If I ask people "Would you pay more for better quality or service or do you go for a lower price?" I’d imagine most people will say they don’t just go for a lower price and they would pay more for something better. However, my observation tells me people aren’t willing to pay more for better quality or service nearly as much as they say would.
My local NPR station did its twice annual fund drive last week (or is it three times a year now?). I haven’t seen any stats but I’d estimate a large percentage of regular listeners don’t contribute. They listen to the NPR programs because they like the programs. They don’t contribute because other stations are free. Then why are they not listening to those other stations? Because they like the NPR programs. It goes in circles like that.

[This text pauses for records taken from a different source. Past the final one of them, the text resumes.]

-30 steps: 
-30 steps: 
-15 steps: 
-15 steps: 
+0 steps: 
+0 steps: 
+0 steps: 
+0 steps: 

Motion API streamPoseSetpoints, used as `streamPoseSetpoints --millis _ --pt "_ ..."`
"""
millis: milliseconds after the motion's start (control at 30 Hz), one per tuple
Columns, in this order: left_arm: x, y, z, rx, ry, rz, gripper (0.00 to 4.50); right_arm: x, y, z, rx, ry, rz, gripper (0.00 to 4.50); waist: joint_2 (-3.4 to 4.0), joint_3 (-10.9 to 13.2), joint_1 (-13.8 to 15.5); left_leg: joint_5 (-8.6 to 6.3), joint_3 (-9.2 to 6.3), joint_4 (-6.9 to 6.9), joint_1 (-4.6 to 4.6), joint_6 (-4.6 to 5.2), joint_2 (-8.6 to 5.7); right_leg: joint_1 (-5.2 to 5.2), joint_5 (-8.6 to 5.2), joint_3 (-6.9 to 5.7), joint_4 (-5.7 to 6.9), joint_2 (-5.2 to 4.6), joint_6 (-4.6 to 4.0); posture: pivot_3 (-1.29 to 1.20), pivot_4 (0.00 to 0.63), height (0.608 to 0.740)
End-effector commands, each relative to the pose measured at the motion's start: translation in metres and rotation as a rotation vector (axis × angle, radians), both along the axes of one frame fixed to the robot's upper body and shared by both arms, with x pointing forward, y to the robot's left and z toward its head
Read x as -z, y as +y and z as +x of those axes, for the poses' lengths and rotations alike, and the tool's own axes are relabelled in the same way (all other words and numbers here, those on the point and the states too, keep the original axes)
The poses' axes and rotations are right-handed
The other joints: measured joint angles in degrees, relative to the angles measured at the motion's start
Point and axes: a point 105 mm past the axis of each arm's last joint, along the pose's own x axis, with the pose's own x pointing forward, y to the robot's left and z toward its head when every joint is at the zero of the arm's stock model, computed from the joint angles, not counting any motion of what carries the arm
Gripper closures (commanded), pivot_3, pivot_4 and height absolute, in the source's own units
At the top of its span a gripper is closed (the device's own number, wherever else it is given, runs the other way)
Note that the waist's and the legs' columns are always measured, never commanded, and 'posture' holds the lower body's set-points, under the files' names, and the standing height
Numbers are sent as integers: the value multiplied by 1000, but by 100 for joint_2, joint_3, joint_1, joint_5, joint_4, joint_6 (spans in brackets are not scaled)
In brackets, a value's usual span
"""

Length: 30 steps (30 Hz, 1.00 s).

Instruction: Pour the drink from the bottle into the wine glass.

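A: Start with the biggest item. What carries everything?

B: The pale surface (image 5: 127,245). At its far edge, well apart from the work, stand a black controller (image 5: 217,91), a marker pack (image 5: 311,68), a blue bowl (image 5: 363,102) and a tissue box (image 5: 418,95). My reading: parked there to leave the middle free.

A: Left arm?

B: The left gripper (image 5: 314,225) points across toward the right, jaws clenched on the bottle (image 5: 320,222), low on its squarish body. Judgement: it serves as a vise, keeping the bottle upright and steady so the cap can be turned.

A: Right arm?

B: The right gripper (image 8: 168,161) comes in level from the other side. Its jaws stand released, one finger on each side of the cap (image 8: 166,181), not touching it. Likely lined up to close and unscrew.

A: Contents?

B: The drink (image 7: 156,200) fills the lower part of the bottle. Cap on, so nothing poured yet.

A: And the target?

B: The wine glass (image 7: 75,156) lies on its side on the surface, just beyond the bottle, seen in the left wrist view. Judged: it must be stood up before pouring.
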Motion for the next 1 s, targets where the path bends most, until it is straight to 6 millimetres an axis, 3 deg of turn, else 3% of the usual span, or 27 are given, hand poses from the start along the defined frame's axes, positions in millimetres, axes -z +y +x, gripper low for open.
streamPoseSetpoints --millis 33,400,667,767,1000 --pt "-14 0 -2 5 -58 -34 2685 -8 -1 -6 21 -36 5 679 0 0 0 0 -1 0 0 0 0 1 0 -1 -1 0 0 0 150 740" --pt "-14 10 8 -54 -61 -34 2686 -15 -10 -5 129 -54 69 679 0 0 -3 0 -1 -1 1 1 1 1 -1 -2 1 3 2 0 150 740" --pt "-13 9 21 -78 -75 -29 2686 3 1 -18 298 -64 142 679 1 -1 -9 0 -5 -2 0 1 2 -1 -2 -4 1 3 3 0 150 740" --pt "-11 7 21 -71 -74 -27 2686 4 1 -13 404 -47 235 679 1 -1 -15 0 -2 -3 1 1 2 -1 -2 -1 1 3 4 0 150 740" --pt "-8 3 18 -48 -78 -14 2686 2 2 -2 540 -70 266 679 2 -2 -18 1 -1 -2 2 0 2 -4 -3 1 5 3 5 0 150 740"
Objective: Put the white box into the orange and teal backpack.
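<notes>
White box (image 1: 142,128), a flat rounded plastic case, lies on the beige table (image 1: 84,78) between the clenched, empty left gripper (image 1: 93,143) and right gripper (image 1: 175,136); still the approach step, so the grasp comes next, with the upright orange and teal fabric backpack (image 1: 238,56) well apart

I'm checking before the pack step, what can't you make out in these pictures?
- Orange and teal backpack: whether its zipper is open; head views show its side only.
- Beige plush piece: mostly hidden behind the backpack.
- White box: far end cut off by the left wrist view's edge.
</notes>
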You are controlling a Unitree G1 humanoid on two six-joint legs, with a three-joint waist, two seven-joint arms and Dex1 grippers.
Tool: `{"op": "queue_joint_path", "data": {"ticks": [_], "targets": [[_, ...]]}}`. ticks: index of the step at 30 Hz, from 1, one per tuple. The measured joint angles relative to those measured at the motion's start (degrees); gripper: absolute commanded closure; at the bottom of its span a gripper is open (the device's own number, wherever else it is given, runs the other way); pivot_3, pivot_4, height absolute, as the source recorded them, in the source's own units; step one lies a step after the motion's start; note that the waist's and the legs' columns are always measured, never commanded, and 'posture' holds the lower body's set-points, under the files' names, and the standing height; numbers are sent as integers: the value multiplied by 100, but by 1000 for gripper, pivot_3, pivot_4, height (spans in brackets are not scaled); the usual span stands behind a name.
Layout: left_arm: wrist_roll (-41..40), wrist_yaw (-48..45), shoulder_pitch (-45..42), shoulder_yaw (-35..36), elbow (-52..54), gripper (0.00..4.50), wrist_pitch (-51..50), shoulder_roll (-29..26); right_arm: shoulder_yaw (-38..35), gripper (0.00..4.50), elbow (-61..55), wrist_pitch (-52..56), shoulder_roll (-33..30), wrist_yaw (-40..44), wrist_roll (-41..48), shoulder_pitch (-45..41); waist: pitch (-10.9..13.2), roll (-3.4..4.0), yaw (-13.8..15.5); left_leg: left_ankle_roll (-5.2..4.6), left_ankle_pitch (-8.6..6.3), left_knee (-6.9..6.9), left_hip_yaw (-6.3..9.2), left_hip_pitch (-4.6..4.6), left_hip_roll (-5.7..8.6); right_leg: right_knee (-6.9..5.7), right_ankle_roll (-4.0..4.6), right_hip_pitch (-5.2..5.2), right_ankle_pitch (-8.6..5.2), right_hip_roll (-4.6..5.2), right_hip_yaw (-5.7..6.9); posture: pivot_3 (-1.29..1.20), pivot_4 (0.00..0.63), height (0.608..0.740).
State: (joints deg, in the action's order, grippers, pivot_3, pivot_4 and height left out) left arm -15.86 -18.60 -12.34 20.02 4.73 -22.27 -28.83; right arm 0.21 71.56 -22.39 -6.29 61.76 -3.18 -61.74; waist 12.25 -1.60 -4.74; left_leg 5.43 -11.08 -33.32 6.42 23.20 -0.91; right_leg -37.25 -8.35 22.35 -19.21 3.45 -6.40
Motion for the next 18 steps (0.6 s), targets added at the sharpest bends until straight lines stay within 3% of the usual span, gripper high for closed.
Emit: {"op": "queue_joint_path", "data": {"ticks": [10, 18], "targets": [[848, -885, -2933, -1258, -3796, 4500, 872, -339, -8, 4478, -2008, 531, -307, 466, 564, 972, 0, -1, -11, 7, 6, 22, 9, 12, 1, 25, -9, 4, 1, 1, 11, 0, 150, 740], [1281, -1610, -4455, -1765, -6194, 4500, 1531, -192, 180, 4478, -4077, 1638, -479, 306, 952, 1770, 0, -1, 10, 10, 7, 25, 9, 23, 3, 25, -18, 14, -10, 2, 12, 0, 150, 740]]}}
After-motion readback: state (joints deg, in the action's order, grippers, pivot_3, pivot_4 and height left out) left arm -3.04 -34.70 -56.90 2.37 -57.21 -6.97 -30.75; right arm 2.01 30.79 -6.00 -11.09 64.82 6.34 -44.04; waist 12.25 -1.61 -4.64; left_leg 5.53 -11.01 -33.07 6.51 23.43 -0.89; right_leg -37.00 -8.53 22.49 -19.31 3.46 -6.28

Somehow we are able to justify paying more for better quality on physical products. Many people pay more to buy Macs because they like the quality. We all drive different cars — some are much more expensive than others. We have more trouble with the concept of paying more for better service, and maybe especially so for some types of service versus others.
I have heard and read many complaints about banks, credit cards, airlines and what not. Not once did I hear the person say they are willing to pay more for better service. No matter how good the service is, a checking account has to be free, with free online billpay and no minimum balance. A credit card must have good rewards with no annual fee.
Companies learn quickly it doesn’t pay to invest in good service. If Company A sends customer service to another country and Company B keeps customer service in the U.S., but customers are not willing to pay a higher price for the higher cost of customer service, guess where customer service will go?
Companies advertising an honest headline price can’t win business against competitors advertising a low headline price with hidden costs. Competition drives the service quality down, hidden costs up, because customers pay too much attention to the headline price.
Once you get over the mindset of refusing to pay more, you will often find better service. I recently switched to a different provider for hosting this blog. I’m paying nearly four times as much as before, but I’m very happy because I’m getting much better service.
My limited observation also tells me small business owners have less trouble with paying for quality service. Maybe they’ve been burned by bad vendors too many times. They understand the value of better service.
Next time if you find yourself not happy with something, perhaps think about paying more to someone who provides better service. Better service will disappear if people aren’t willing to pay more. If you are already doing this, I’m interested in knowing for what service you are paying more even though you know you can get away with paying less.